**PROBLEM DESCRIPTION:** The whole listing below needs to be retyped without a single change.

**GIVEN DATA:**
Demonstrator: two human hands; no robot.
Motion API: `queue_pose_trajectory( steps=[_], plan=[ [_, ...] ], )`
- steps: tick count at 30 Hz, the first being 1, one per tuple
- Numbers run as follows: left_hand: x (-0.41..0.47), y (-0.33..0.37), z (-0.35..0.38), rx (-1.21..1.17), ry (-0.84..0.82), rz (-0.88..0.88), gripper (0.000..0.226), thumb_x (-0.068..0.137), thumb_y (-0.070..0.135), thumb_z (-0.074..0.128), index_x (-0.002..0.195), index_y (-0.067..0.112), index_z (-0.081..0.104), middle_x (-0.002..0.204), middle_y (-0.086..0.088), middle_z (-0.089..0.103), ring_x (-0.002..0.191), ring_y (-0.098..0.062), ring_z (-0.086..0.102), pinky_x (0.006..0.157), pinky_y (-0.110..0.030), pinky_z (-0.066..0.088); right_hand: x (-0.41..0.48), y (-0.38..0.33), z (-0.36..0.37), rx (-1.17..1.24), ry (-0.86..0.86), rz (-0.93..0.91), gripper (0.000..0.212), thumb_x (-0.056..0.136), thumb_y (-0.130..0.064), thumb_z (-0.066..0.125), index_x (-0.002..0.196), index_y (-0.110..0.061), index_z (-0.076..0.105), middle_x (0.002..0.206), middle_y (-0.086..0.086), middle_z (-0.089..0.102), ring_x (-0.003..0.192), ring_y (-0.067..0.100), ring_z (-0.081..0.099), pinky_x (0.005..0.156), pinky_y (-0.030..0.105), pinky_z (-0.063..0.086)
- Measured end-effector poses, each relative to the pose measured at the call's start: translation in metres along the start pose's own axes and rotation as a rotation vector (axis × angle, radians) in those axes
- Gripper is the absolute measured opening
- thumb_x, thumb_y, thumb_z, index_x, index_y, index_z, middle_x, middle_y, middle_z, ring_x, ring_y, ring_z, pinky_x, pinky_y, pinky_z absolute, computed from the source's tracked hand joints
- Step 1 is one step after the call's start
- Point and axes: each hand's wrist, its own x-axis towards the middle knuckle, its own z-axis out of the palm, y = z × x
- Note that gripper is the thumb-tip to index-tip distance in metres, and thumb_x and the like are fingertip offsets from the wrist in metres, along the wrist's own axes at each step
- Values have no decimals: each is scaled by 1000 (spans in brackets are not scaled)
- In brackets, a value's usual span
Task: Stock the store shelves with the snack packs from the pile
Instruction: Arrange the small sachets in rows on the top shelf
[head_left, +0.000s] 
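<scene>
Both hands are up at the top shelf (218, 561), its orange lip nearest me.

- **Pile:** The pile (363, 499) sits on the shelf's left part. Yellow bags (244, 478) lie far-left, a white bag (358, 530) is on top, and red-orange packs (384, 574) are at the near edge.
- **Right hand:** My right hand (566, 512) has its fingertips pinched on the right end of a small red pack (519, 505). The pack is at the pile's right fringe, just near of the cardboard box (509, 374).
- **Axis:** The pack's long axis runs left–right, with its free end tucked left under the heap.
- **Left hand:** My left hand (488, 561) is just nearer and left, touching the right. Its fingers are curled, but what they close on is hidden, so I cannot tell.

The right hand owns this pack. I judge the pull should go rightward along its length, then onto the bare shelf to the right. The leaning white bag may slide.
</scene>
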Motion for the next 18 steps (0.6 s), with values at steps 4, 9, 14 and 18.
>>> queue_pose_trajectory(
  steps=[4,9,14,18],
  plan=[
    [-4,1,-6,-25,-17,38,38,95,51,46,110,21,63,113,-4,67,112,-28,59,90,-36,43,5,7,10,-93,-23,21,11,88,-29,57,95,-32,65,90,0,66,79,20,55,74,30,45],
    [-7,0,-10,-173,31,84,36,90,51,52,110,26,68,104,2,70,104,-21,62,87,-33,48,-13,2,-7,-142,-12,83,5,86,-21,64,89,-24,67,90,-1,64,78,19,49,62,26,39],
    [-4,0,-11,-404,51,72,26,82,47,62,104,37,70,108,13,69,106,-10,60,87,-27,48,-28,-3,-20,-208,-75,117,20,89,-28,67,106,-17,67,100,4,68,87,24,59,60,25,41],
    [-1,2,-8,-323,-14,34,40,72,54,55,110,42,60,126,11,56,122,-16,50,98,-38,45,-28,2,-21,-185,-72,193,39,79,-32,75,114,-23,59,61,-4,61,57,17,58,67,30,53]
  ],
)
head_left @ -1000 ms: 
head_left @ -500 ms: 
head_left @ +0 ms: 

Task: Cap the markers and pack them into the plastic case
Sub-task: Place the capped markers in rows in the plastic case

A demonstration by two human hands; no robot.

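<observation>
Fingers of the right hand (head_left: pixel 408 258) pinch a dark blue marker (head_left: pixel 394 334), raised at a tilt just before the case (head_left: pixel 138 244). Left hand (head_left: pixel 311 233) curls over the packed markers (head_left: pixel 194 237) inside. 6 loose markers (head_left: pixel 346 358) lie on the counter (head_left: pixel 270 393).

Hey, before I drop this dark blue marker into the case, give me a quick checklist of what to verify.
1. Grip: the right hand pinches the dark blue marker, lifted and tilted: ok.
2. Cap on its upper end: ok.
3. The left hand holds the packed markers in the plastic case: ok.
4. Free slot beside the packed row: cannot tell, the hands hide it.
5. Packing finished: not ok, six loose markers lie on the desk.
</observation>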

**ANSWER BOX:**
Demonstrator: two human hands; no robot.
Motion API: `queue_pose_trajectory( steps=[_], plan=[ [_, ...] ], )`
- steps: tick count at 30 Hz, the first being 1, one per tuple
- Numbers run as follows: left_hand: x (-0.41..0.47), y (-0.33..0.37), z (-0.35..0.38), rx (-1.21..1.17), ry (-0.84..0.82), rz (-0.88..0.88), gripper (0.000..0.226), thumb_x (-0.068..0.137), thumb_y (-0.070..0.135), thumb_z (-0.074..0.128), index_x (-0.002..0.195), index_y (-0.067..0.112), index_z (-0.081..0.104), middle_x (-0.002..0.204), middle_y (-0.086..0.088), middle_z (-0.089..0.103), ring_x (-0.002..0.191), ring_y (-0.098..0.062), ring_z (-0.086..0.102), pinky_x (0.006..0.157), pinky_y (-0.110..0.030), pinky_z (-0.066..0.088); right_hand: x (-0.41..0.48), y (-0.38..0.33), z (-0.36..0.37), rx (-1.17..1.24), ry (-0.86..0.86), rz (-0.93..0.91), gripper (0.000..0.212), thumb_x (-0.056..0.136), thumb_y (-0.130..0.064), thumb_z (-0.066..0.125), index_x (-0.002..0.196), index_y (-0.110..0.061), index_z (-0.076..0.105), middle_x (0.002..0.206), middle_y (-0.086..0.086), middle_z (-0.089..0.102), ring_x (-0.003..0.192), ring_y (-0.067..0.100), ring_z (-0.081..0.099), pinky_x (0.005..0.156), pinky_y (-0.030..0.105), pinky_z (-0.063..0.086)
- Measured end-effector poses, each relative to the pose measured at the call's start: translation in metres along the start pose's own axes and rotation as a rotation vector (axis × angle, radians) in those axes
- Gripper is the absolute measured opening
- thumb_x, thumb_y, thumb_z, index_x, index_y, index_z, middle_x, middle_y, middle_z, ring_x, ring_y, ring_z, pinky_x, pinky_y, pinky_z absolute, computed from the source's tracked hand joints
- Step 1 is one step after the call's start
- Point and axes: each hand's wrist, its own x-axis towards the middle knuckle, its own z-axis out of the palm, y = z × x
- Note that gripper is the thumb-tip to index-tip distance in metres, and thumb_x and the like are fingertip offsets from the wrist in metres, along the wrist's own axes at each step
- Values have no decimals: each is scaled by 1000 (spans in brackets are not scaled)
- In brackets, a value's usual span
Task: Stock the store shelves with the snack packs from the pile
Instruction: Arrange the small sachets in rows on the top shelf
[head_left, +0.000s] 
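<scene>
Both hands are up at the top shelf (218, 561), its orange lip nearest me.

- **Pile:** The pile (363, 499) sits on the shelf's left part. Yellow bags (244, 478) lie far-left, a white bag (358, 530) is on top, and red-orange packs (384, 574) are at the near edge.
- **Right hand:** My right hand (566, 512) has its fingertips pinched on the right end of a small red pack (519, 505). The pack is at the pile's right fringe, just near of the cardboard box (509, 374).
- **Axis:** The pack's long axis runs left–right, with its free end tucked left under the heap.
- **Left hand:** My left hand (488, 561) is just nearer and left, touching the right. Its fingers are curled, but what they close on is hidden, so I cannot tell.

The right hand owns this pack. I judge the pull should go rightward along its length, then onto the bare shelf to the right. The leaning white bag may slide.
</scene>
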Motion for the next 18 steps (0.6 s), with values at steps 4, 9, 14 and 18.
>>> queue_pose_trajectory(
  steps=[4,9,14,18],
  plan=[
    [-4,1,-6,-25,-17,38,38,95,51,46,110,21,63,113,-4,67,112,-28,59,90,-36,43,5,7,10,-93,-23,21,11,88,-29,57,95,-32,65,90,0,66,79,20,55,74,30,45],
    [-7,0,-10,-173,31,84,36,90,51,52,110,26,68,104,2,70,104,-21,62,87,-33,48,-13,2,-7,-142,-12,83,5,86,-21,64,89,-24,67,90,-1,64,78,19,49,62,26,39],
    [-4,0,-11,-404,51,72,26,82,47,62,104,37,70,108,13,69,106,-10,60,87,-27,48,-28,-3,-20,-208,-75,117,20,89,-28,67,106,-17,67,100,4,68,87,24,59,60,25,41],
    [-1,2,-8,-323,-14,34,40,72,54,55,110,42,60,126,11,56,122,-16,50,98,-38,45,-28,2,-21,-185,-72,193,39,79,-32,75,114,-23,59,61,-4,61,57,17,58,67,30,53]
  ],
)
head_left @ -1000 ms: 
head_left @ -500 ms: 
head_left @ +0 ms: 

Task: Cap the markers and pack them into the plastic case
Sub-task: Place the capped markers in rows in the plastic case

A demonstration by two human hands; no robot.

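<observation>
Fingers of the right hand (head_left: pixel 408 258) pinch a dark blue marker (head_left: pixel 394 334), raised at a tilt just before the case (head_left: pixel 138 244). Left hand (head_left: pixel 311 233) curls over the packed markers (head_left: pixel 194 237) inside. 6 loose markers (head_left: pixel 346 358) lie on the counter (head_left: pixel 270 393).

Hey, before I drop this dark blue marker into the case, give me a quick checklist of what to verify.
1. Grip: the right hand pinches the dark blue marker, lifted and tilted: ok.
2. Cap on its upper end: ok.
3. The left hand holds the packed markers in the plastic case: ok.
4. Free slot beside the packed row: cannot tell, the hands hide it.
5. Packing finished: not ok, six loose markers lie on the desk.
</observation>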

Besides this answer, the exercise requires nothing else.